[Instructions for the task]:
Copy out exactly the lines from the start of the data to the line containing "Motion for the". Include both.
BEGIN Information provided
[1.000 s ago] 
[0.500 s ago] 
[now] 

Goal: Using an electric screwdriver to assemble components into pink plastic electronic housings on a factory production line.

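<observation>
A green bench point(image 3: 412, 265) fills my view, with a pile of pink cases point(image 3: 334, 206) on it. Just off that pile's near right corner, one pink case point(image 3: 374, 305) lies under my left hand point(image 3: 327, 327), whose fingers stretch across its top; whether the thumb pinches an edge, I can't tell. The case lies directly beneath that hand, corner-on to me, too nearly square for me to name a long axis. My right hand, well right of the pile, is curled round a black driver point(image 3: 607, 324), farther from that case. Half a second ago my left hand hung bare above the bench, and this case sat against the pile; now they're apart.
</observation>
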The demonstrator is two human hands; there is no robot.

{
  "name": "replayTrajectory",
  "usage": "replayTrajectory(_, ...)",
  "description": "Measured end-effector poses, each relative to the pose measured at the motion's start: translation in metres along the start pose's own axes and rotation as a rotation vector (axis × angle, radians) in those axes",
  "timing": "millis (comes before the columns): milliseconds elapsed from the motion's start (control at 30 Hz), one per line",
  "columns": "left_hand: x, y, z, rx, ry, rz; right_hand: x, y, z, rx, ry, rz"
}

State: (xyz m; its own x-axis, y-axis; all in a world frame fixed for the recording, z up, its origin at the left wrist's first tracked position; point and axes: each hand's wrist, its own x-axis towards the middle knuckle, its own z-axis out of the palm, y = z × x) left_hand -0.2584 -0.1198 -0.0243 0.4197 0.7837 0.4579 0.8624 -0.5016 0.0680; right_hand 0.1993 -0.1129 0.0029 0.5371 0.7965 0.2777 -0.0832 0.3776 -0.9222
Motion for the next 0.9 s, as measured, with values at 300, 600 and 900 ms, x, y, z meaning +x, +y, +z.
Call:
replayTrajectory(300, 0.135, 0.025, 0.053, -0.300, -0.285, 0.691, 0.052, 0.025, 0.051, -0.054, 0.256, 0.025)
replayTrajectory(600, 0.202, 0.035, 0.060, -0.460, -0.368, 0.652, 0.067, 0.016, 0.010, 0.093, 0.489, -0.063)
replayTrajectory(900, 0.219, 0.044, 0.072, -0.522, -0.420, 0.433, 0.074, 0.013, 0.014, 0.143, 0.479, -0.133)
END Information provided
[Output for this exercise]:
[1.000 s ago] 
[0.500 s ago] 
[now] 

Goal: Using an electric screwdriver to assemble components into pink plastic electronic housings on a factory production line.

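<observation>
A green bench point(image 3: 412, 265) fills my view, with a pile of pink cases point(image 3: 334, 206) on it. Just off that pile's near right corner, one pink case point(image 3: 374, 305) lies under my left hand point(image 3: 327, 327), whose fingers stretch across its top; whether the thumb pinches an edge, I can't tell. The case lies directly beneath that hand, corner-on to me, too nearly square for me to name a long axis. My right hand, well right of the pile, is curled round a black driver point(image 3: 607, 324), farther from that case. Half a second ago my left hand hung bare above the bench, and this case sat against the pile; now they're apart.
</observation>
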The demonstrator is two human hands; there is no robot.

{
  "name": "replayTrajectory",
  "usage": "replayTrajectory(_, ...)",
  "description": "Measured end-effector poses, each relative to the pose measured at the motion's start: translation in metres along the start pose's own axes and rotation as a rotation vector (axis × angle, radians) in those axes",
  "timing": "millis (comes before the columns): milliseconds elapsed from the motion's start (control at 30 Hz), one per line",
  "columns": "left_hand: x, y, z, rx, ry, rz; right_hand: x, y, z, rx, ry, rz"
}

State: (xyz m; its own x-axis, y-axis; all in a world frame fixed for the recording, z up, its origin at the left wrist's first tracked position; point and axes: each hand's wrist, its own x-axis towards the middle knuckle, its own z-axis out of the palm, y = z × x) left_hand -0.2584 -0.1198 -0.0243 0.4197 0.7837 0.4579 0.8624 -0.5016 0.0680; right_hand 0.1993 -0.1129 0.0029 0.5371 0.7965 0.2777 -0.0832 0.3776 -0.9222
Motion for the next 0.9 s, as measured, with values at 300, 600 and 900 ms, x, y, z meaning +x, +y, +z.

Nothing remains to add to the answer.